> [Recorded data]
===
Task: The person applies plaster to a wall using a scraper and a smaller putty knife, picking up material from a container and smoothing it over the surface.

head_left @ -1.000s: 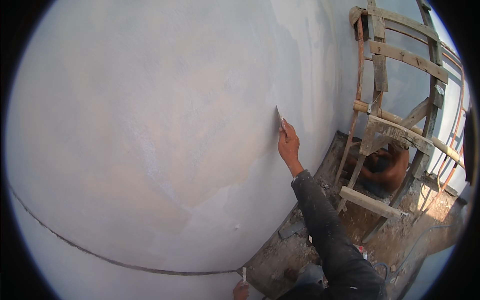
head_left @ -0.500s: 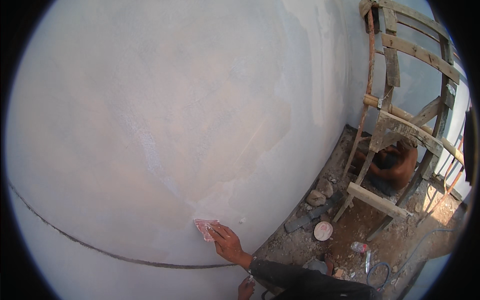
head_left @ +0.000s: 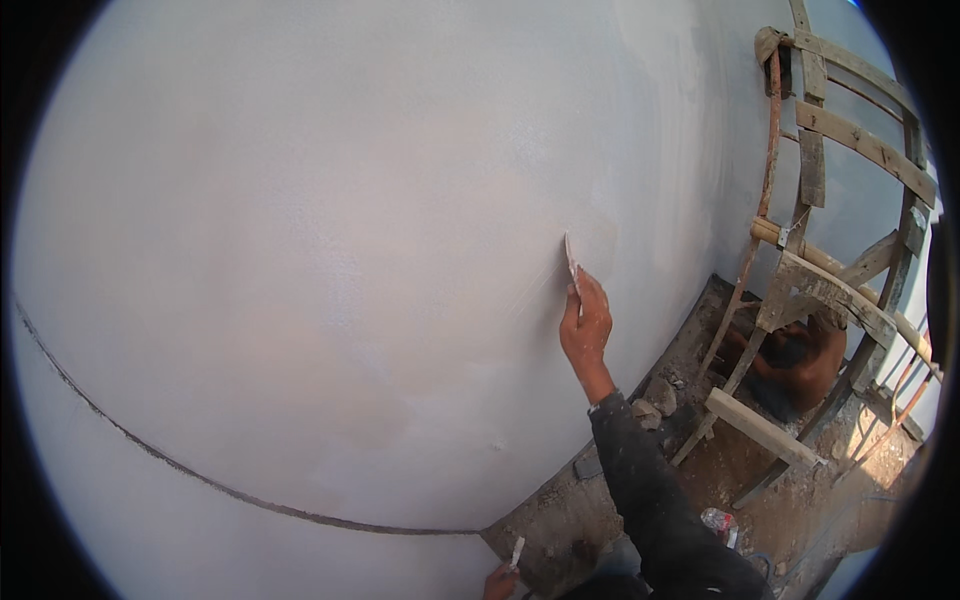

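So we've got the putty blade (head_left: 571,262) pressed flat against the wall (head_left: 300,250), roughly in the right-hand half of it and about mid-height, seen nearly edge-on so it reads as a thin pale sliver. Our right hand (head_left: 586,325) is clamped on it from below, fingers closed round the lower end, with the blade sticking up past the fingertips and its face touching the plaster. Progress-wise, we'd say most of the wall already looks skimmed: it's a smooth pale grey-white nearly everywhere, with a slightly rougher, streakier patch just to the right of the blade and some faintly warmer blotches lower down toward the bottom edge that might need another pass. Hard to call it finished from here. A thin dark line (head_left: 200,475) curves across the lower left of the wall down to its bottom edge. Our left hand (head_left: 500,582) is way down at the bottom edge of the view, well apart from the right one, closed on a small pale tool (head_left: 516,552) that pokes upward; it isn't touching the wall. Over by the wall's right edge there's a rough wooden scaffold ladder (head_left: 820,220), and under it a person crouching (head_left: 800,360) on the dirt floor (head_left: 800,500), with bits of rubble (head_left: 655,395) along the base of the wall.
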Demonstrator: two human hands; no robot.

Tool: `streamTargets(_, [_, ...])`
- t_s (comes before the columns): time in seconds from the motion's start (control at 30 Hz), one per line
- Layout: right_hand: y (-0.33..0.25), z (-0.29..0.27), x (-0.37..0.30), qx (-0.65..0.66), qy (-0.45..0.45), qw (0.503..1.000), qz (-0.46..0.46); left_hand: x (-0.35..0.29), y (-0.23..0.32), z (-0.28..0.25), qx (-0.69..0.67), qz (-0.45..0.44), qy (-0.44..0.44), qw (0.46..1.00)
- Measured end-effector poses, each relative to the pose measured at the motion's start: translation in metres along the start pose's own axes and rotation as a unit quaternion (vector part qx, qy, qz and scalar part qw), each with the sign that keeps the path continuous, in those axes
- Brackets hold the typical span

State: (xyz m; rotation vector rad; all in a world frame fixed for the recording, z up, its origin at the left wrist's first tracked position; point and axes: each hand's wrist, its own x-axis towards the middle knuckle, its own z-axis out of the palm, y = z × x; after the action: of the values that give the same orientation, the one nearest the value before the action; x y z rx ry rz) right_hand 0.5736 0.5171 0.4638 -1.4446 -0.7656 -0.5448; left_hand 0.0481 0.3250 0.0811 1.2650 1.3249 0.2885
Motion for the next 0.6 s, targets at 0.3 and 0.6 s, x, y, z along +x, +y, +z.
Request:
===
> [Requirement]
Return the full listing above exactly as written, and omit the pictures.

> [Solution to this problem]
Task: The person applies plaster to a wall using a scraper and a smaller putty knife, picking up material from a container and smoothing it over the surface.

head_left @ -1.000s: 
head_left @ -0.500s: 
head_left @ +0.000s: 

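So we've got the putty blade (head_left: 571,262) pressed flat against the wall (head_left: 300,250), roughly in the right-hand half of it and about mid-height, seen nearly edge-on so it reads as a thin pale sliver. Our right hand (head_left: 586,325) is clamped on it from below, fingers closed round the lower end, with the blade sticking up past the fingertips and its face touching the plaster. Progress-wise, we'd say most of the wall already looks skimmed: it's a smooth pale grey-white nearly everywhere, with a slightly rougher, streakier patch just to the right of the blade and some faintly warmer blotches lower down toward the bottom edge that might need another pass. Hard to call it finished from here. A thin dark line (head_left: 200,475) curves across the lower left of the wall down to its bottom edge. Our left hand (head_left: 500,582) is way down at the bottom edge of the view, well apart from the right one, closed on a small pale tool (head_left: 516,552) that pokes upward; it isn't touching the wall. Over by the wall's right edge there's a rough wooden scaffold ladder (head_left: 820,220), and under it a person crouching (head_left: 800,360) on the dirt floor (head_left: 800,500), with bits of rubble (head_left: 655,395) along the base of the wall.
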Demonstrator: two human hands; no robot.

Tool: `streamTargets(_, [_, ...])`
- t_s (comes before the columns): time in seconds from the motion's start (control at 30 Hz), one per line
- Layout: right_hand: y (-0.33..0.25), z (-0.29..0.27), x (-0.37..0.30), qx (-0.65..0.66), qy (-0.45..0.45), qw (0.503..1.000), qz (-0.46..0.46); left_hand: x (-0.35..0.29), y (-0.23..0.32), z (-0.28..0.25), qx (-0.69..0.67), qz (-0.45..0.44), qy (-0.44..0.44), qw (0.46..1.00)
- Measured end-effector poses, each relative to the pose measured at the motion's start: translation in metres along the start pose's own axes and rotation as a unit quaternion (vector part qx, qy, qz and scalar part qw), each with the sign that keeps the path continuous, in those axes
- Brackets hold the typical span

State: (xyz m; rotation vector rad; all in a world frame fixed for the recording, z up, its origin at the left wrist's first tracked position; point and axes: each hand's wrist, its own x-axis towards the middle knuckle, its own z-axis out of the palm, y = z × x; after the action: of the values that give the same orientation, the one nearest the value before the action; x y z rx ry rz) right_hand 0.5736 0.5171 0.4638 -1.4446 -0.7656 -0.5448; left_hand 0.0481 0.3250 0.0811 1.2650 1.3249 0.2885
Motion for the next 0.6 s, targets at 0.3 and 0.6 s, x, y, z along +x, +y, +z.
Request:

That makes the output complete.